> _What the task requires_
The line containing "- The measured", and every line after it to the end of the listing, should be repeated exactly; the pictures should not.

> _Recorded information_
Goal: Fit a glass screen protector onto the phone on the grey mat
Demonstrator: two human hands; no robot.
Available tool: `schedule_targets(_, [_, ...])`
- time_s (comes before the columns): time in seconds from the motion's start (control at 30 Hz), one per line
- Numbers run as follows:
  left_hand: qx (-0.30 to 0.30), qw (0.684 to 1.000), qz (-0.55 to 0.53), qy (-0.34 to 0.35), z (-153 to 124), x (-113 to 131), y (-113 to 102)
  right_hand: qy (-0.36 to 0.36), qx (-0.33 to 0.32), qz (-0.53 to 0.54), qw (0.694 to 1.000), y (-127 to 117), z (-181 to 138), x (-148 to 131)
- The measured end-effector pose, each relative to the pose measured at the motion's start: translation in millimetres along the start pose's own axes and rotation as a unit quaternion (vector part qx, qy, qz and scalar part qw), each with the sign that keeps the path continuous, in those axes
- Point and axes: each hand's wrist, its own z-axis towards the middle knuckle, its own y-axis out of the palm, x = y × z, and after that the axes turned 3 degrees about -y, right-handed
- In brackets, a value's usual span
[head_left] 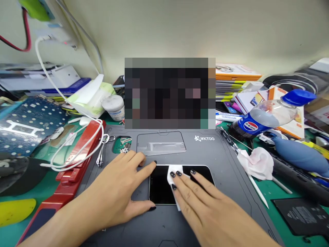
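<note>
A black phone (160, 187) lies flat, screen up, on a grey work mat (226, 161) marked WKTOO. My left hand (120, 187) rests beside the phone's left edge, index fingertip at its top left corner and thumb at its bottom left corner, bracing it. My right hand (197, 200) lies flat over the screen's right half and presses a small white wipe (173, 171) onto the glass with its fingertips. Both hands have dark-painted nails.
A crumpled tissue (257, 162) and a thin tool lie right of the mat. A Pepsi bottle (267, 118) lies on its side at the back right. A red case (77, 161), white cable (74, 151), circuit board (28, 123) and white jar (114, 107) crowd the left. A blurred patch covers the back centre.
</note>
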Motion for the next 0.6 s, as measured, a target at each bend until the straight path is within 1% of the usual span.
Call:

> _Output_
- The measured end-effector pose, each relative to the pose measured at the motion's start: translation in millimetres along the start pose's own axes and rotation as a unit quaternion (vector part qx, qy, qz and scalar part qw), each with the sign that keeps the path continuous, in those axes
- Point and axes: each hand's wrist, its own z-axis towards the middle knuckle, its own y-axis out of the palm, x = y × z, and after that the axes turned 3 degrees about -y, right-handed
- In brackets, a value's usual span
[head_left] 
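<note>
A black phone (160, 187) lies flat, screen up, on a grey work mat (226, 161) marked WKTOO. My left hand (120, 187) rests beside the phone's left edge, index fingertip at its top left corner and thumb at its bottom left corner, bracing it. My right hand (197, 200) lies flat over the screen's right half and presses a small white wipe (173, 171) onto the glass with its fingertips. Both hands have dark-painted nails.
A crumpled tissue (257, 162) and a thin tool lie right of the mat. A Pepsi bottle (267, 118) lies on its side at the back right. A red case (77, 161), white cable (74, 151), circuit board (28, 123) and white jar (114, 107) crowd the left. A blurred patch covers the back centre.
</note>
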Motion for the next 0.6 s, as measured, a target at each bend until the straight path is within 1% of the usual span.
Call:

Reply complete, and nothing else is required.